SemShift

Catch risky meaning changes Git diff misses.

SemShift is a local-first review assistant for AI-rewritten and human-edited docs, prompts, policies, resumes, and research drafts. It flags likely semantic drift before you merge, publish, or submit text.

Current release line: v0.2.x alpha. The default backend is lexical + heuristic (tfidf).
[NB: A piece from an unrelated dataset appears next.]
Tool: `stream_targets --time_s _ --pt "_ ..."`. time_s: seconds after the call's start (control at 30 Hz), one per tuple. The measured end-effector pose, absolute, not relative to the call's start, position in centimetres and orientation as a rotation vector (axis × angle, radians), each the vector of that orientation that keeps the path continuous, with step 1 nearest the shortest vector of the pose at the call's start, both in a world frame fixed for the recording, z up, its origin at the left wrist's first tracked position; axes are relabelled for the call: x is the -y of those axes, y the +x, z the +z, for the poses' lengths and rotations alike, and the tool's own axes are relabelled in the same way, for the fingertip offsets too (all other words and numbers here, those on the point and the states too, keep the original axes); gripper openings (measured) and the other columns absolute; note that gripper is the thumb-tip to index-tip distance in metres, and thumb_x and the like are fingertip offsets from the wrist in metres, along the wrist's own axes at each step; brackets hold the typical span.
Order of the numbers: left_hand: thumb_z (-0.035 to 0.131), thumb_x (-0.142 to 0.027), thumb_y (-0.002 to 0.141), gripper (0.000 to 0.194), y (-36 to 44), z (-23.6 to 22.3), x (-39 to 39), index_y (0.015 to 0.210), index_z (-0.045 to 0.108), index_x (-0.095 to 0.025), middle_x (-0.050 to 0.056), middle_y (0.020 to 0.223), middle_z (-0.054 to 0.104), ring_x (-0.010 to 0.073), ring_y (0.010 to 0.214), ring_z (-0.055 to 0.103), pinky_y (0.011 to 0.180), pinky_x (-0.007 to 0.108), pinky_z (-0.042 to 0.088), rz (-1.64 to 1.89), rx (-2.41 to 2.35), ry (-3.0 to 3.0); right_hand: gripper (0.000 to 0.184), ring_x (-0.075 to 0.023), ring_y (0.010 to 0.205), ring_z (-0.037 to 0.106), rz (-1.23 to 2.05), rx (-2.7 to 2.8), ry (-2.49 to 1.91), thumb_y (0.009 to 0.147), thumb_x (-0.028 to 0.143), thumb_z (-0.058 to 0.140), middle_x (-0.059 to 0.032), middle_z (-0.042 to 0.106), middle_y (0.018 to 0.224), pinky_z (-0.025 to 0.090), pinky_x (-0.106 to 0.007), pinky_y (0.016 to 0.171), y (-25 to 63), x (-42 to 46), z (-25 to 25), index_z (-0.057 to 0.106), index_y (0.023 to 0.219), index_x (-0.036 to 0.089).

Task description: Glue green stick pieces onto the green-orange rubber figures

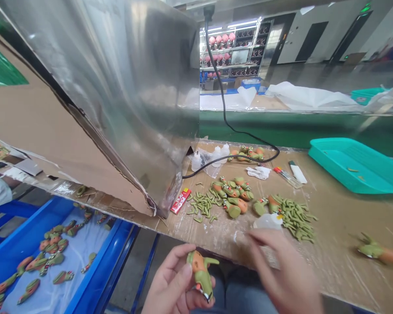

Optional SentenceTransformers embeddings are local semantic embeddings, not a claim of legal, factual, or scientific authority.

5-Second Demo

Before:

We do not share personal data with third parties.

After:

We may share personal data with trusted partners.

SemShift:

CRITICAL: privacy commitment weakened.
Risk flag: third-party sharing.
Recommendation: hold approval until a human reviews the change.

Install

pip install semshift

Optional local embedding backend:

pip install "semshift[models]"

Development:

pip install -e ".[dev]"

Quick Start

semshift compare examples/old_policy.md examples/new_policy.md --mode policy
semshift compare examples/old_policy.md examples/new_policy.md --mode policy --json
semshift compare examples/old_policy.md examples/new_policy.md --mode policy --report semshift-report.md

Use limits for large or generated files:

semshift compare old.md new.md --max-file-size 5242880 --max-chunks 2000

GitHub Action

name: SemShift Check

on:
  pull_request:
    paths:
      - "**/*.md"
      - "**/*.txt"
      - "**/*.yml"

permissions:
  contents: read
  pull-requests: write

jobs:
  semshift:
    runs-on: ubuntu-latest
    steps:
      - uses: actions/checkout@v5
        with:
          fetch-depth: 0

      - uses: VeerajSai/SemShift@v0.2.0
        with:
          mode: policy
          fail_on: high
          pr_comment: "true"
          paths: "docs/**,prompts/**,**/*.md,**/*.txt"
          exclude_paths: ".github/workflows/**"
          model: tfidf
          report: semshift-report.md
          artifact_name: semshift-policy-report

Inputs include files, paths, exclude_paths, mode, fail_on, model, report, artifact_name, base_ref, pr_comment, github_token, max_file_size, and max_chunks.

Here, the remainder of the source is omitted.